[THE TASK]: The reply must consist of the complete listing, reproduced exactly, with no images included.

+---+

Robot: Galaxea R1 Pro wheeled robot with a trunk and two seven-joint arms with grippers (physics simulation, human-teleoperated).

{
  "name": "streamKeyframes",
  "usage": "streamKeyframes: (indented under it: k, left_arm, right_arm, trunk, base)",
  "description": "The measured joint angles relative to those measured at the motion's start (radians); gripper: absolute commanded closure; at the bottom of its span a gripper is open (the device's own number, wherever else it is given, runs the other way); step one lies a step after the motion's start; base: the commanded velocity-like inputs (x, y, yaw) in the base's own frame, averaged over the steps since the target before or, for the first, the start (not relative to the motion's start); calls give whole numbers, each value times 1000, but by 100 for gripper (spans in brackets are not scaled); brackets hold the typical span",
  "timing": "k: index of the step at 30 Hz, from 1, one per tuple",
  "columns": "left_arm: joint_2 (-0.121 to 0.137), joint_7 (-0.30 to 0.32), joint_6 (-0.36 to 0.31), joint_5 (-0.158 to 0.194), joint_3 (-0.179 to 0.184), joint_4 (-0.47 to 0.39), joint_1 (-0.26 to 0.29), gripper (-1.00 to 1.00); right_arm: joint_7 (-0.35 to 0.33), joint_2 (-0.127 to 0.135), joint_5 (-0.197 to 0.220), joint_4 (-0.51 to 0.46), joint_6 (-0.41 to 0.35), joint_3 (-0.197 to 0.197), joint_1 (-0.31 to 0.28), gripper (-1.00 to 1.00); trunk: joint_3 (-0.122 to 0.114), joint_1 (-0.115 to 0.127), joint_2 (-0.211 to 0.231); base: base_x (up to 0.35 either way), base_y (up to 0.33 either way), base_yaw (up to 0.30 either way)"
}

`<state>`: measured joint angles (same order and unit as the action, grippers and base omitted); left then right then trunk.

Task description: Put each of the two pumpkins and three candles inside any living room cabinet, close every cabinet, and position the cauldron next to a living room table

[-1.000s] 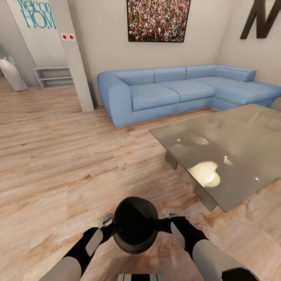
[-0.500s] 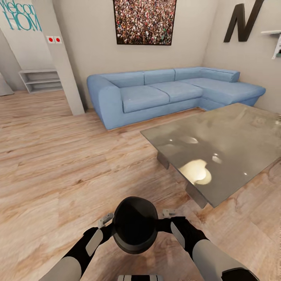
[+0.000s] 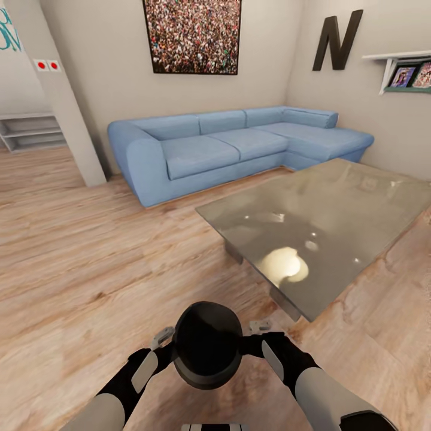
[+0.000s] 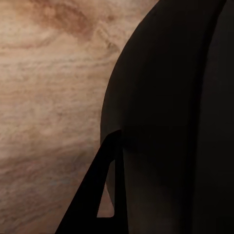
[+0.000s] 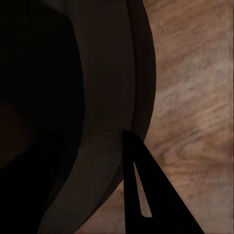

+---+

[WRITTEN ANSWER]:
Robot: Galaxea R1 Pro wheeled robot with a trunk and two seven-joint arms with grippers (physics simulation, human-teleoperated).

{
  "name": "streamKeyframes",
  "usage": "streamKeyframes: (indented under it: k, left_arm, right_arm, trunk, base)",
  "description": "The measured joint angles relative to those measured at the motion's start (radians); gripper: absolute commanded closure; at the bottom of its span a gripper is open (the device's own number, wherever else it is given, runs the other way); step one lies a step after the motion's start; base: the commanded velocity-like inputs (x, y, yaw) in the base's own frame, averaged over the steps since the target before or, for the first, the start (not relative to the motion's start); calls give whole numbers, each value times 1000, but by 100 for gripper (spans in brackets are not scaled); brackets hold the typical span",
  "timing": "k: index of the step at 30 Hz, from 1, one per tuple",
  "columns": "left_arm: joint_2 (-0.121 to 0.137), joint_7 (-0.30 to 0.32), joint_6 (-0.36 to 0.31), joint_5 (-0.158 to 0.194), joint_3 (-0.179 to 0.184), joint_4 (-0.47 to 0.39), joint_1 (-0.26 to 0.29), gripper (-1.00 to 1.00); right_arm: joint_7 (-0.35 to 0.33), joint_2 (-0.127 to 0.135), joint_5 (-0.197 to 0.220), joint_4 (-0.51 to 0.46), joint_6 (-0.41 to 0.35), joint_3 (-0.197 to 0.197), joint_1 (-0.31 to 0.28), gripper (-1.00 to 1.00); trunk: joint_3 (-0.122 to 0.114), joint_1 (-0.115 to 0.127), joint_2 (-0.211 to 0.231); base: base_x (up to 0.35 either way), base_y (up to 0.33 either way), base_yaw (up to 0.30 either way)"
}

`<state>`: measured joint angles (same order and unit as the action, grippers and base omitted); left then right then trunk.

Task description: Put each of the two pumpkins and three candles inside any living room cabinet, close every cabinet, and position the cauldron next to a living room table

[-1.000s] 
[-0.500s] 
[+0.000s] 
[+0.000s] 
[+0.000s] 

With that, the exercise is done.